Well kids, sometimes life doesn’t go as we want it to. Here’s a good example for you: This spring, A&E’s Damien became a must-watch ritual for me. Like many horror fans out there, I adore the 1976 masterpiece The Omen and count it among my favorite films. I was naturally a little skeptical that this newfangled TV program would deliver on its promise of being a sequel to the original movie. They did mess with the timeline a little, but all in all, I think the showrunners nailed it on this one. Sadly, it was recently announced that Damien will not be returning for a second season. Brothers and sisters, please bow your heads in respect as I tell you about my dearly departed friend, Damien.
The premise of the show was simple enough to begin with. We met up with Damien Thorn, now thirty years old and working as a war photographer. We got references back to his mysterious adoption, the death of his parents, years spent toddling around The White House, and then off to fancy-pants boarding school. Damien only has one close friend now. The reason for his isolation? People tend to drop dead around the guy. Or if not dead, maimed or such. He’s like some kind of walking bad luck charm to anyone who he dares get close to. Damien himself manages to escape from any given situation unscathed and intact, yet increasingly lonely and melancholy. The armies of light and dark have known that Damien shall fully awaken to his role as the anti-Christ now that he’s 30 years old. His calling mirrors that of Jesus, who started his ministry at the same age. Poor Damien has folks on both sides of the good vs. evil battle after him, who all desperately want their team to win. One cool thing about grown-up Damien Thorn, is that he's not a bad guy. Sure, he’s the anti-Christ, but he’s also a caring dude who just wants to love and live his life.

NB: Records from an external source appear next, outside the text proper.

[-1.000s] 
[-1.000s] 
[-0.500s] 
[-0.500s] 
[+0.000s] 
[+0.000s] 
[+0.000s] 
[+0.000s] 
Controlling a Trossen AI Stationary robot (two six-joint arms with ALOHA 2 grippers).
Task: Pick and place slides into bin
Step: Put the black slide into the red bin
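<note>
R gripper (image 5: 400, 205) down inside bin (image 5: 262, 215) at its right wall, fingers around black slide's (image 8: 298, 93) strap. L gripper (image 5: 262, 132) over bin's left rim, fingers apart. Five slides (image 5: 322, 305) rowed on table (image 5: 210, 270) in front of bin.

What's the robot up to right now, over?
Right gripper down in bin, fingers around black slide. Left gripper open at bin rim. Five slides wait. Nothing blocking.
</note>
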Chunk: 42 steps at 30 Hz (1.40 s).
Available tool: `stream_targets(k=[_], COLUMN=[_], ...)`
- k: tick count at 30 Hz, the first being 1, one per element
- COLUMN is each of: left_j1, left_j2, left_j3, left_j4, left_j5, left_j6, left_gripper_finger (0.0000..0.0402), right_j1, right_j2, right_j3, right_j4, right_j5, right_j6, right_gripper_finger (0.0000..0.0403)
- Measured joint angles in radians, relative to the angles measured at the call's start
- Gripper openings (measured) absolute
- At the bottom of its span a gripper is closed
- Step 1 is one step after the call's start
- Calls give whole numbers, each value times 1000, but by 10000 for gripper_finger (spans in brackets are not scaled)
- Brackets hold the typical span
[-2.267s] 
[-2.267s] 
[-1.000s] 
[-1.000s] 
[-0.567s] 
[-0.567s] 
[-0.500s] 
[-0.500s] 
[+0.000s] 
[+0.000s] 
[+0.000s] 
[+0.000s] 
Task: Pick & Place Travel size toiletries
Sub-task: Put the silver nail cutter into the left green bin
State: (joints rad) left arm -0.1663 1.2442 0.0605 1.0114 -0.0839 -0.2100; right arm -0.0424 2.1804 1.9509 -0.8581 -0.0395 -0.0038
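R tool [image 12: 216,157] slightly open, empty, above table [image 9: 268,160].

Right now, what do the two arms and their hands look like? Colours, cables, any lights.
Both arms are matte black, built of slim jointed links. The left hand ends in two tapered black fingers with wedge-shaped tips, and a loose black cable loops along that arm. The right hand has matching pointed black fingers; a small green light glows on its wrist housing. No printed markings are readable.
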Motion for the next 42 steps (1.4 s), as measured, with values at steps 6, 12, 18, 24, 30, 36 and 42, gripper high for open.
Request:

He’s actually pretty likable once you get to know him. That’s what made him interesting. He wasn’t all darkness. Would he ever truly be all evil? What would he do as the Destroyer? Could Damien possibly continue to use his power and influence for good? Alas, we shall never know!
I was delighted to see that each episode seemed to push the envelope more and more. They ramped up on the violence, gore, increased scares, creepy religious dialogue, and so on. So…what went wrong? Apparently, the viewership numbers were just not there. Clearly, this show failed to sink its teeth into the horror fans it needed to keep it alive. The show aired on A&E, and I’m guessing the powers that be over there assumed they would have a built in audience with the popularity of Bates Motel. Well, guess that didn’t go as planned. Should this have aired on an “edgier” network? An FX? Or an HBO type of place? Was this show not horror enough for the genre fans out there? I was delighted to see that each episode seemed to push the envelope more and more, with the increased gore and all that other good stuff. Yet, I’ll admit I was secretly hoping that season 2 would REALLY go for broke and ramp up on the spooky hell-related stuff. C’mon guys! We are already tuned into a show about the anti-Christ! Creep us out! We like it! It’s a tricky balance for a television show to deliver the scares while also continuing to develop characters and further the plot. Maybe poor Damien was never marketed correctly to his target audience? It always makes me sad when a horror TV show or movie really bombs. Regardless of whether the content is to my liking or not, I want our genre to do well. When horror does well it makes money! And when money is made, more horror gets made!
In closing, I hope you can appreciate my grief. No fan ever wants to hear their show has been cancelled after they’ve been roped in and spent time and energy getting invested into the thing. Farewell, Damien. I guess the apocalypse will just have to go on without you.